Operators like < do structural comparison instead of semantic comparison. From the Kernel docs:

... comparisons in Elixir are structural, as it has the goal of comparing data types as efficiently as possible to create flexible and performant data structures. This distinction is specially important for functions that provide ordering, such as >/2, </2, >=/2, <=/2, min/2, and max/2. For example:

~D[2017-03-31] > ~D[2017-04-01]

will return true because structural comparison compares the :day field before :month or :year. In order to perform semantic comparisons, the relevant data-types provide a compare/2 function, such as Date.compare/2:

iex> Date.compare(~D[2017-03-31], ~D[2017-04-01])
:lt

In other words, although ~D[2017-03-31] > ~D[2017-04-01] is perfectly valid code, it does not tell you if ~D[2017-03-31] is a later date than ~D[2017-04-01] like you might expect. Instead, you need to use Date.compare/2.

Chained vs. nested comparisons

Additionally, even if ~D[2017-03-31] > ~D[2017-04-01] did do semantic comparison, you still couldn't write the interval check like you do in Python. This is because in Python, an expression like 1 < 2 < 3 is syntactic sugar for (1 < 2) and (2 < 3), aka a series of "chained" expressions.
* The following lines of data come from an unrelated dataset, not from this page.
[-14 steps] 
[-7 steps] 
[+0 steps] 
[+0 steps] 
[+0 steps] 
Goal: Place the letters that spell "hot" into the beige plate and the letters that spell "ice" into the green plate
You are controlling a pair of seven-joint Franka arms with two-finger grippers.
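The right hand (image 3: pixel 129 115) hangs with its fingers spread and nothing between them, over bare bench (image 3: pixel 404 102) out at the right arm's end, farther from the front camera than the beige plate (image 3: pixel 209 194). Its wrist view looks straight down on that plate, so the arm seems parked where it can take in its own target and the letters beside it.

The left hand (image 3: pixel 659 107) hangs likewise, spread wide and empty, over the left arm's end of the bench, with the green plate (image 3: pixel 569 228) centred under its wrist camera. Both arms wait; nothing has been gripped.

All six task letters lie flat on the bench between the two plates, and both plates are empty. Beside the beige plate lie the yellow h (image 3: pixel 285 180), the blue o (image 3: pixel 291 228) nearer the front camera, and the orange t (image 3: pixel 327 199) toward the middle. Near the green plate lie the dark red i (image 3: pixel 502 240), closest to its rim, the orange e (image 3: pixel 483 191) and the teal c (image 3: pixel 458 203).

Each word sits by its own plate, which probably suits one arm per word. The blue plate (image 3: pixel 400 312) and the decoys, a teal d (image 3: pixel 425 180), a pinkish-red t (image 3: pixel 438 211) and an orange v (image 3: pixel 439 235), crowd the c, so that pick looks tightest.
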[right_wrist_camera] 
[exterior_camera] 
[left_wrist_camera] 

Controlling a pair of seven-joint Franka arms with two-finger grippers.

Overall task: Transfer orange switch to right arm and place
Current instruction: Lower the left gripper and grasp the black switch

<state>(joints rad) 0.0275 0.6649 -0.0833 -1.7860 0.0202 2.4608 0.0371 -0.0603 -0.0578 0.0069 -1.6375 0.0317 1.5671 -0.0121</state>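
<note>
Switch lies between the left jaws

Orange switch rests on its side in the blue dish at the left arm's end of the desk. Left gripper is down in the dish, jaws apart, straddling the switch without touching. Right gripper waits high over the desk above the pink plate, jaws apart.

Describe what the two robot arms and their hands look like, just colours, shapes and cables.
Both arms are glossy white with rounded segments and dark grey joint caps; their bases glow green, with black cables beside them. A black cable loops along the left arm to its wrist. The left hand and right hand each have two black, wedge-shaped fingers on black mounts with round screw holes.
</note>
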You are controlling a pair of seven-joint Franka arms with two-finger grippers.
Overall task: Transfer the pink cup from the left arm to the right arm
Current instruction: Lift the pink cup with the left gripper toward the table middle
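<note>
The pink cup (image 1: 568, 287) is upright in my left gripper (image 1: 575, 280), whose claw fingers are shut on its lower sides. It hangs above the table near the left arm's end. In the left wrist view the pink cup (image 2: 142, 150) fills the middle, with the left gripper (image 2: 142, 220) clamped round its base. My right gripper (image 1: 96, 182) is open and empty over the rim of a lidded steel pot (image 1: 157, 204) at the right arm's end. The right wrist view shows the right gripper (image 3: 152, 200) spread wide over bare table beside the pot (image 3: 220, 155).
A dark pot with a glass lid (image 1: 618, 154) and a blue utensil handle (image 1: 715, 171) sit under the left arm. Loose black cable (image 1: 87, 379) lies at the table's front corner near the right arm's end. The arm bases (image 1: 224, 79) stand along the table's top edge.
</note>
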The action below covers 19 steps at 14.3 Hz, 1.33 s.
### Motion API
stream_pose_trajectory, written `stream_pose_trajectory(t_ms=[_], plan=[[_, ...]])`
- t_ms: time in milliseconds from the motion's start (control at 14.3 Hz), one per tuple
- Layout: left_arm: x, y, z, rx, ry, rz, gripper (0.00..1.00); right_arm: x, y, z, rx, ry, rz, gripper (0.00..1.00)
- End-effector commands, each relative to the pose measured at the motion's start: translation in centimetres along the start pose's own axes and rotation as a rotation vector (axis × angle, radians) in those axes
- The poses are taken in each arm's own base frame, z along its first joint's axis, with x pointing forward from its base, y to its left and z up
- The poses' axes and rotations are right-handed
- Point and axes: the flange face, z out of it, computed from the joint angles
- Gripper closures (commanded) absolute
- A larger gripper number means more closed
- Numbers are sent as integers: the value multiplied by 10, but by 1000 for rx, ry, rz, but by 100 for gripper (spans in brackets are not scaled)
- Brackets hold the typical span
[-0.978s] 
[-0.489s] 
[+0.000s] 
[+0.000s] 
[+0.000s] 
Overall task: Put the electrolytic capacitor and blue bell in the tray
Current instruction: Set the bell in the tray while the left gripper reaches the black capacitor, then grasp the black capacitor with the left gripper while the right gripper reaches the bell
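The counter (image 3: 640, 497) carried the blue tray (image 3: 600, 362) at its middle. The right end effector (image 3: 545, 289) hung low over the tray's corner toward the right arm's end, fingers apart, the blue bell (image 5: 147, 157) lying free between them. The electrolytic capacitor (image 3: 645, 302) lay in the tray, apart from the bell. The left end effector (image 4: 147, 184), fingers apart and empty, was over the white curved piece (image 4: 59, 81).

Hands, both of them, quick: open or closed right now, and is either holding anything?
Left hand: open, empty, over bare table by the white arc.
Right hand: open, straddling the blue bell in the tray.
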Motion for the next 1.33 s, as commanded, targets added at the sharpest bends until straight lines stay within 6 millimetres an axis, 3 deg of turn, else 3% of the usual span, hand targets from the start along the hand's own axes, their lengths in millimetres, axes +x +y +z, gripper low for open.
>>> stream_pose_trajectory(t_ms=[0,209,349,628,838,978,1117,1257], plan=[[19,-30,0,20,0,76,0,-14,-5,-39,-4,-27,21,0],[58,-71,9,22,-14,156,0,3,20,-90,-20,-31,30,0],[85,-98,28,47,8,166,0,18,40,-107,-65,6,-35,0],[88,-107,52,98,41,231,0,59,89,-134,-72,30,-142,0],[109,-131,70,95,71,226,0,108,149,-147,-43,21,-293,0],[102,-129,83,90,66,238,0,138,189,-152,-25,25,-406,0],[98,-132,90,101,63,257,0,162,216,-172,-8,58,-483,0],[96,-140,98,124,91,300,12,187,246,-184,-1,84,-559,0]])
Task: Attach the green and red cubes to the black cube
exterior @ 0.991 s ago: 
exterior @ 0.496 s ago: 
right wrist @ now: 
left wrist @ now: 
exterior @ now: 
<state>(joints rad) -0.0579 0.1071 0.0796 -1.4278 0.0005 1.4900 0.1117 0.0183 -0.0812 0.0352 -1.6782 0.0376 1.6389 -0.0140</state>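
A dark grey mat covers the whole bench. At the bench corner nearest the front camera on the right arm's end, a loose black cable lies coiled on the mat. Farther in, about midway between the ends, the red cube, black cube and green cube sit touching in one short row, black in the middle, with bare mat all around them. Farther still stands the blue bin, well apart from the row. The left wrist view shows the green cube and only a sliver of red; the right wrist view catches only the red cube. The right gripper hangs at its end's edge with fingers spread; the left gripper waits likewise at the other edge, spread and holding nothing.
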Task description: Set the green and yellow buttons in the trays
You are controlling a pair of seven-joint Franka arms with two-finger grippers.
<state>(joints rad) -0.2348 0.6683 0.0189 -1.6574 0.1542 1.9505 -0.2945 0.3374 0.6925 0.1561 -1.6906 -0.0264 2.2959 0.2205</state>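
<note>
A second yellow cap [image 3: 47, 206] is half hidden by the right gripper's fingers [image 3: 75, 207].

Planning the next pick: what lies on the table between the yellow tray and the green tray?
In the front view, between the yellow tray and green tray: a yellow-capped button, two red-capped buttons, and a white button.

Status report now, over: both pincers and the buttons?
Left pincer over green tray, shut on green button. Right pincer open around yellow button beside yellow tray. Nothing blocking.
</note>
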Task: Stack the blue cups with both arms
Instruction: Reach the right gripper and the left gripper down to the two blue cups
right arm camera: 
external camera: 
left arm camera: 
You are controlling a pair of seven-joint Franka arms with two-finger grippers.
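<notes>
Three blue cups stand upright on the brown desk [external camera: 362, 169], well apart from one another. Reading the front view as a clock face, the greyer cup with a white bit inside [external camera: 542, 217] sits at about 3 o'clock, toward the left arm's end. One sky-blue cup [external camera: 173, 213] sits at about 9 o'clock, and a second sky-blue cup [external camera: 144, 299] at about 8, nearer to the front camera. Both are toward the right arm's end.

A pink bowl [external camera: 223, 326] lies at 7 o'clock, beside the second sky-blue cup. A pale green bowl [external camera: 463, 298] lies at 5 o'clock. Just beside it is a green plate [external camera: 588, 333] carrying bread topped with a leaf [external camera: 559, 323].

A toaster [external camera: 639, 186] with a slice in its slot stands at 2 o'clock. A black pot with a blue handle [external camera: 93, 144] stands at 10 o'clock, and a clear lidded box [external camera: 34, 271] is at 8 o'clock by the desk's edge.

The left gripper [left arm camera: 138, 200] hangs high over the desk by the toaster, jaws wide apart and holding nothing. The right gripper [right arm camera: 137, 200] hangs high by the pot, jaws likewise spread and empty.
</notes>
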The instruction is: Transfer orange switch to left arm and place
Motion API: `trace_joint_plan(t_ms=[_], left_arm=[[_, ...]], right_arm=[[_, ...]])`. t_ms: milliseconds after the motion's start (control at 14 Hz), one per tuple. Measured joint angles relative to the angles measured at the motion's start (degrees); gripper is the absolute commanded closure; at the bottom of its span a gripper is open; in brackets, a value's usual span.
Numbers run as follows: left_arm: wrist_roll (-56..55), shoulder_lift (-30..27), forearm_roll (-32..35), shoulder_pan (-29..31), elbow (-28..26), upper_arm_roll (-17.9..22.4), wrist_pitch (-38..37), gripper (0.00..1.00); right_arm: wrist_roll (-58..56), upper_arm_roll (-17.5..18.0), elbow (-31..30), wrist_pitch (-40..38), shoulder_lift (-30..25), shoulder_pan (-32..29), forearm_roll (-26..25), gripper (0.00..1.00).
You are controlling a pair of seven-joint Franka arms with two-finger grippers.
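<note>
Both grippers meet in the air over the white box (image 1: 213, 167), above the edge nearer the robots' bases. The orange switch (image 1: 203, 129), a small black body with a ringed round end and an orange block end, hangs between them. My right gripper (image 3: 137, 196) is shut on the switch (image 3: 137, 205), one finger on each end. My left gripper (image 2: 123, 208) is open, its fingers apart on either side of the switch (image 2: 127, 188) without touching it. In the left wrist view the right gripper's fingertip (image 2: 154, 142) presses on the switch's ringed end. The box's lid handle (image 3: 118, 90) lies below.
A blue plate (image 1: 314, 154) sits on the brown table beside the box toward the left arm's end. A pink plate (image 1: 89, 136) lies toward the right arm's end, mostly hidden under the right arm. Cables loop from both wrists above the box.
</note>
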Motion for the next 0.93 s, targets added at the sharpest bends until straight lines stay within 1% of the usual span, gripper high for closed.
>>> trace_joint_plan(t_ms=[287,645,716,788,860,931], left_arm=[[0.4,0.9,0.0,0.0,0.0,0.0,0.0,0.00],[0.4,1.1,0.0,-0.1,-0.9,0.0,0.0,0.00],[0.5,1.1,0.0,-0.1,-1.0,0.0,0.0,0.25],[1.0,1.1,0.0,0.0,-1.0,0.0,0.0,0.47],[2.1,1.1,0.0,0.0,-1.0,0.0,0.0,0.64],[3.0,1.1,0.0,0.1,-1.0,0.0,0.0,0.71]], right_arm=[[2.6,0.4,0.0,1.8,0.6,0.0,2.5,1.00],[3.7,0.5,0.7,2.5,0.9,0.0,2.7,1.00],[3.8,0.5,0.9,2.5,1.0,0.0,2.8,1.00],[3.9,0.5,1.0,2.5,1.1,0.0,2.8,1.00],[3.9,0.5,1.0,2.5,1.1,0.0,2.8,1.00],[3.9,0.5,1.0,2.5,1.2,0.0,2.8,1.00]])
Elixir does not provide an equivalent syntactic sugar. Instead, 1 < 2 < 3 is evaluated as (1 < 2) < 3, aka a series of "nested" expressions. Since (1 < 2) < 3 simplifies to true < 3, that's probably not what you want!

Elixir will even warn you when you attempt an expression like that:

warning: Elixir does not support nested comparisons. Something like

 x < y < z

is equivalent to

 (x < y) < z

which ultimately compares z with the boolean result of (x < y). Instead, consider joining together each comparison segment with an "and", for example,

 x < y and y < z

CompareChain

CompareChain attempts to address both of these issues with the macro CompareChain.compare?/2. Its job is to take code similar to how you'd like to write it and rewriting it to be semantically correct.

For our motivating example, we'd write this:

import CompareChain
compare?(start_date <  date <  end_date, Date) # excluding bounds
compare?(start_date <= date <= end_date, Date) # including bounds

And at compile time, CompareChain.compare?/2 rewrites those to be:

# excluding bounds
Date.compare(start_date, date) == :lt and
  Date.compare(date, end_date) == :lt

# including bounds
Date.compare(start_date, date) != :gt and
  Date.compare(date, end_date) != :gt

This way your code is more readable while still remaining correct.

CompareChain.compare?/1 is also available in case you only need chained comparison using the structural operators:

compare?(1 < 2 < 3)

Though I find this case comes up less often.

One last selling point

As a happy accident, CompareChain.compare?/2 always uses fewer characters than its compare/2 counterpart:

compare?(a <= b, Date)
# vs.
Date.compare(a, b) != :gt

(Assuming you've already included import CompareChain, of course!)

Because it's shorter and more readable, these days I always use CompareChain for any semantic comparison, chained or not.